Congregation of larids on The Flats
With a first-year Least Tern in back
I wasn’t sure what we’d find at the Convention Centre, but we thought we’d check it out, and five minutes at the water feature yielded a flighty Canada Warbler! A couple of pewees were in the “back yard”, a male Ruby-throated Hummer went buzzing over, and at the mudflat overlook we had a lineup of egrets on the pilings (Cattle, white morph Reddish, and Snowy, along with the ever-present Neotropic Cormorant), and lots of Marbled Godwits all spread out! On the way back my laser pointer fell apart, and in the process of trying to retrieve the batteries that kept falling out of my pocket, my phone also decided to fall out of my pocket, which I didn’t notice until we got the Birding and Nature Center next door and I realized I had forgotten to close out the eBird list! So we went wheeling back, and thankfully it was still there, right where I suspected I lost it! On the way back to the car a Least Bittern cackled, good for the day!

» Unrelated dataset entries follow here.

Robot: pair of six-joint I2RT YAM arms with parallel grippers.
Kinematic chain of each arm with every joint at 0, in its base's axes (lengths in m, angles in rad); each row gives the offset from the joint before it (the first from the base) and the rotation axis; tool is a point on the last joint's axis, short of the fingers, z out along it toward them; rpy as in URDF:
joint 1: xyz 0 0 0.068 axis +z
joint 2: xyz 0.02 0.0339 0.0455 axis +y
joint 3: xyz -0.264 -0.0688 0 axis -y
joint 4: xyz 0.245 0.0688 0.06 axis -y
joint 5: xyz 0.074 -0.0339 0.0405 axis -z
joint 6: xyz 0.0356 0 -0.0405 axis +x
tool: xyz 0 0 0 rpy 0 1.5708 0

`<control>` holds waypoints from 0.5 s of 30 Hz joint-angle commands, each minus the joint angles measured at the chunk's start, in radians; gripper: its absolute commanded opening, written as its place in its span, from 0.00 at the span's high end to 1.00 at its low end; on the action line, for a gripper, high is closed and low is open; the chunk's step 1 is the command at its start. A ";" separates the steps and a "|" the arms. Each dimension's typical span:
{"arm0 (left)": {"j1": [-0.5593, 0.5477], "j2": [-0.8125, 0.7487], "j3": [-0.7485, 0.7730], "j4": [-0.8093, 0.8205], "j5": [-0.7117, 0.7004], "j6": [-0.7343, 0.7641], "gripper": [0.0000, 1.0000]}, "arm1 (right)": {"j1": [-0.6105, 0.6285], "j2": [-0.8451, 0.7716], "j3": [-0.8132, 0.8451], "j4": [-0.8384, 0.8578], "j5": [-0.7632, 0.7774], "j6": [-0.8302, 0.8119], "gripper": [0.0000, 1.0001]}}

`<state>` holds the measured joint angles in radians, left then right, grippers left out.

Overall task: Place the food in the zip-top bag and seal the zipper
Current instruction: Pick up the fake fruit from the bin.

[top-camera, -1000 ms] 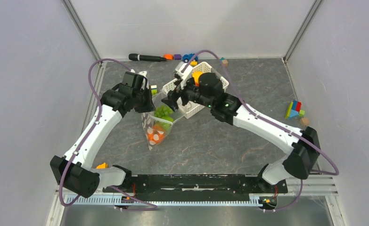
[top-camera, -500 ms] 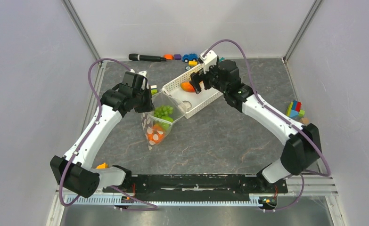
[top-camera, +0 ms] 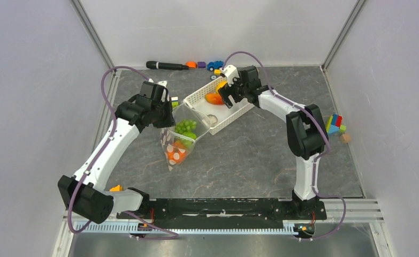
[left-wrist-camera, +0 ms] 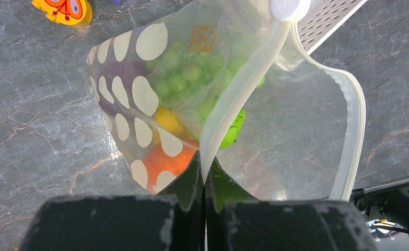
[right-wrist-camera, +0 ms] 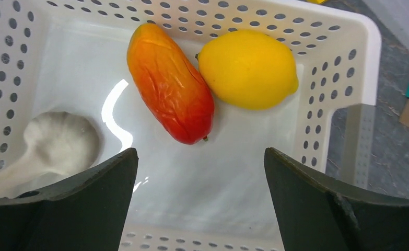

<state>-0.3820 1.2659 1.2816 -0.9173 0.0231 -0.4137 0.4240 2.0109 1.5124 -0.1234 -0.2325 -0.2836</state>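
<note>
**While the bag hangs open, two pieces sit in the basket**

Because your left end effector (left-wrist-camera: 205,162) has its fingers pressed together on the zipper (left-wrist-camera: 358,120), the zip-top bag (left-wrist-camera: 139,99) hangs from that pinch with its mouth gaping. You can see the bag is thin, floppy, clear film, printed on one side with large white dots. The zipper is a milky, ribbed strip that curves around the opening.

Through the film you can make out the green grapes (left-wrist-camera: 189,73), a knobbly cluster near the top. Below them are a purple piece (left-wrist-camera: 119,70), a small yellow piece (left-wrist-camera: 166,119) and a smooth orange piece (left-wrist-camera: 163,159) at the bottom. In the top view the bag (top-camera: 176,140) sits over the grey marbled table (top-camera: 250,155), with its mouth just beside the near corner of the white basket (top-camera: 196,97).

Your right end effector (right-wrist-camera: 199,157) hovers over that basket (right-wrist-camera: 343,31) with its fingers spread wide apart, gripping nothing. Under it lie a long, glossy red-orange piece (right-wrist-camera: 171,83) with wrinkled skin and a rounded yellow lemon (right-wrist-camera: 246,68) with a pointed tip. The two touch side by side on the shiny floor of the basket. Its hard plastic walls are pierced with rows of round holes.
</note>
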 commanded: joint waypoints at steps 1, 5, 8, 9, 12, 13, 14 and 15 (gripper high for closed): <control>0.000 0.008 0.009 0.022 -0.019 0.044 0.98 | -0.014 0.079 0.097 0.030 -0.103 0.014 0.05; -0.001 0.002 0.009 0.023 -0.019 0.045 0.98 | -0.015 0.143 0.126 0.056 -0.128 0.013 0.04; 0.000 0.001 0.009 0.023 -0.020 0.046 0.98 | -0.015 0.191 0.137 0.095 -0.156 0.003 0.06; 0.000 0.003 0.009 0.023 -0.020 0.046 0.98 | -0.015 0.211 0.152 0.094 -0.172 0.001 0.06; 0.000 0.004 0.009 0.021 -0.019 0.046 0.98 | -0.016 0.260 0.189 0.098 -0.210 -0.003 0.07; -0.001 0.004 0.008 0.023 -0.019 0.048 0.98 | -0.013 0.274 0.198 0.098 -0.220 0.000 0.08; -0.001 0.003 0.009 0.022 -0.020 0.048 0.98 | -0.014 0.282 0.202 0.102 -0.230 0.006 0.08; -0.001 0.003 0.009 0.022 -0.020 0.048 0.98 | -0.013 0.289 0.203 0.106 -0.243 0.010 0.09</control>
<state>-0.3820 1.2732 1.2816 -0.9173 0.0154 -0.4133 0.4061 2.2696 1.6585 -0.0700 -0.3988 -0.2775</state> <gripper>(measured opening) 0.032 0.924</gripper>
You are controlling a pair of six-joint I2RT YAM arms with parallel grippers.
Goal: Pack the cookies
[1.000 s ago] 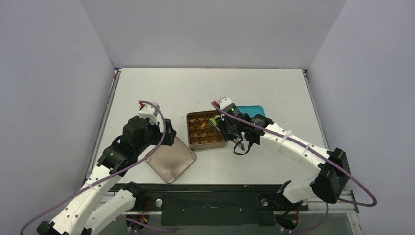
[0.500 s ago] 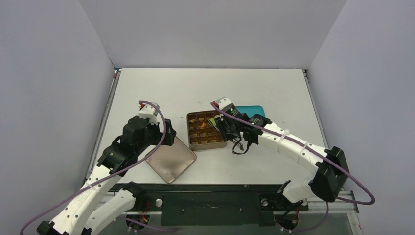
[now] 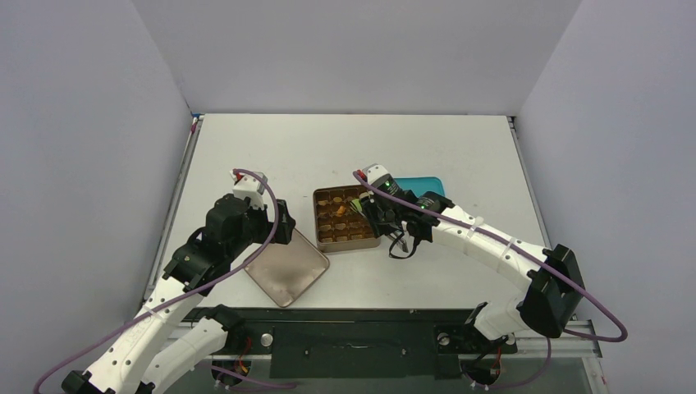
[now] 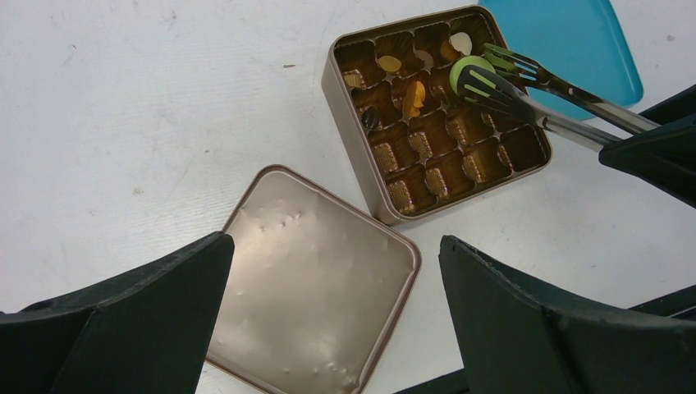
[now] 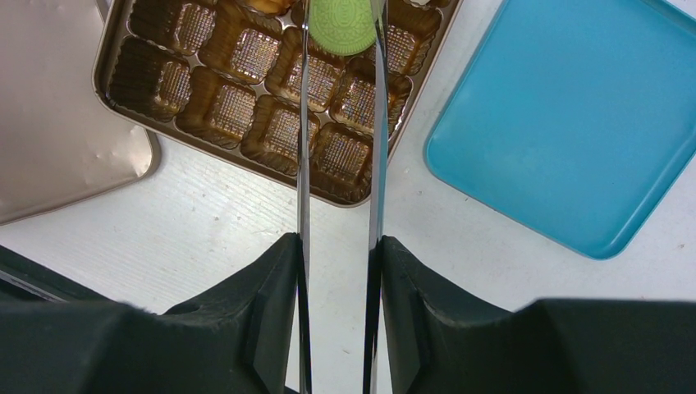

Returning to the Nature Center, we spent a few minutes at their water feature and had another frustrating empid that at the time we were leaning towards Yellow-bellied, but after reviewing the video it clearly looks like a Least, with a nice short primary projection (although the bill looked a little long from that angle). However, a second video of an apparently different bird clearly looked more like a Yellow-bellied, so I would say we had both! More Yellow Warblers were about, and along the boardwalk we added Mottled Ducks, Common Gallinules (along with squealing babies), Mangrove Buckeyes (token butter), and both night herons flying overhead. They don’t have a name for it, but there’s a little open area near the freshwater section that almost always has stuff, and this time we had a group of White Ibis, Black-necked Stilts (including some juvies), a Spotted Sandpiper, a Semipalmated Plover, some Least Sandpipers, and a single Short-billed Dowitcher. Rounding the corner we spooked a Belted Kingfisher, which surprised me as I thought he was early (he’s always there every winter), but eBird was expecting him! J I was really pooping out by the time we reached East Pond so we just took a cursory look and added a couple of spoonbills and some Snowy Egrets. As we dumped out into the parking lot a couple of Tropical Kingbird rounded up the day with 90 species!